LG OLED TVs have technology to detect which stationary images pose a high risk of retention and adjust the pixel luminance accordingly.



- Retention Recovery -

LG OLED TVs also support recovery technology for Image Retention that may occur when consumers are using the display out of normal viewing conditions.



*“Out of normal viewing conditions” refers to when a static image is displayed for an extended period.



| Pixel Refresher |

The Pixel Refresher feature, built into LG OLED TVs, automatically detects pixel deterioration through periodic scanning, compensating for it as needed. It also senses any TFT (Thin Film Transistor) voltage changes during power off to detect and correct pixel degradation by comparing it with a set reference value.






How is Image Retention Recovery Technology activated?



| Automatic Pixel Refresher — For Effortless Image Retention Recovery |


. . . After every four hours of cumulative use

Pixel Refresher is automatically operated when you turn off the TV after watching it for more than four hours in total. For example, if you watched TV for two hours yesterday and three hours today (more than four hours in total), Pixel Refresher will automatically run, deal with potential image retention issues and reset its operation time.
*This function does not initiate if the TV is not plugged in.

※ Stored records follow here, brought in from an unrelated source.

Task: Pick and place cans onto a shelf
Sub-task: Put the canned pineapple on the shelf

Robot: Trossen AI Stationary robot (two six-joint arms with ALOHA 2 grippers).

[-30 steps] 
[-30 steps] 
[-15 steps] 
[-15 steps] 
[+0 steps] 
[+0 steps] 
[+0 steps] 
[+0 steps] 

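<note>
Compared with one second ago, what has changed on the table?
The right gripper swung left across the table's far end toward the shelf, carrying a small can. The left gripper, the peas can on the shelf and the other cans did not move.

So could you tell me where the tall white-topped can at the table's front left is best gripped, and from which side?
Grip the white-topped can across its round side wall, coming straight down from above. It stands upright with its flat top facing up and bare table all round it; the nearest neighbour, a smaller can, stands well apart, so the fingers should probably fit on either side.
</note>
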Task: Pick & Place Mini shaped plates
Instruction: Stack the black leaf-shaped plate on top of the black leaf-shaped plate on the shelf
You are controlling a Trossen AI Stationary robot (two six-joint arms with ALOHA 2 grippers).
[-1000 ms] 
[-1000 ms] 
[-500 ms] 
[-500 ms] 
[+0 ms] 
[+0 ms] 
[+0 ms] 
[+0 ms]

. . . After 2,000 hours of cumulative use

After watching for a total of 2,000 hours or more (five hours per day for a period of one year) the Pixel Refresher is automatically operated, and the function runs for about an hour once you turn off the TV. You may see some vertical lines on the screen during this process, however, this is not a malfunction. It is designed to remove Image Retention by scrolling a horizontal bar down the screen.

The Pixel Refresher automatically runs according to your TV’s condition or you can run it manually whenever you need.

- - - - - - -

| Manual Pixel Refresher — For Control of Image Retention Recovery |


. . . Manual Pixel Refresher is also available in case you notice any image retention or when you get a reminder to run it after 2,000 hours of watching. Follow these steps for manual start:

First, long press the setting button on the remote control to enter the settings menu
[Setting] → [Picture] → [OLED Panel Setting] → [Pixel Refresher]

*Please note that the Pixel Refresher function will stop if the TV is turned on while it is in operation.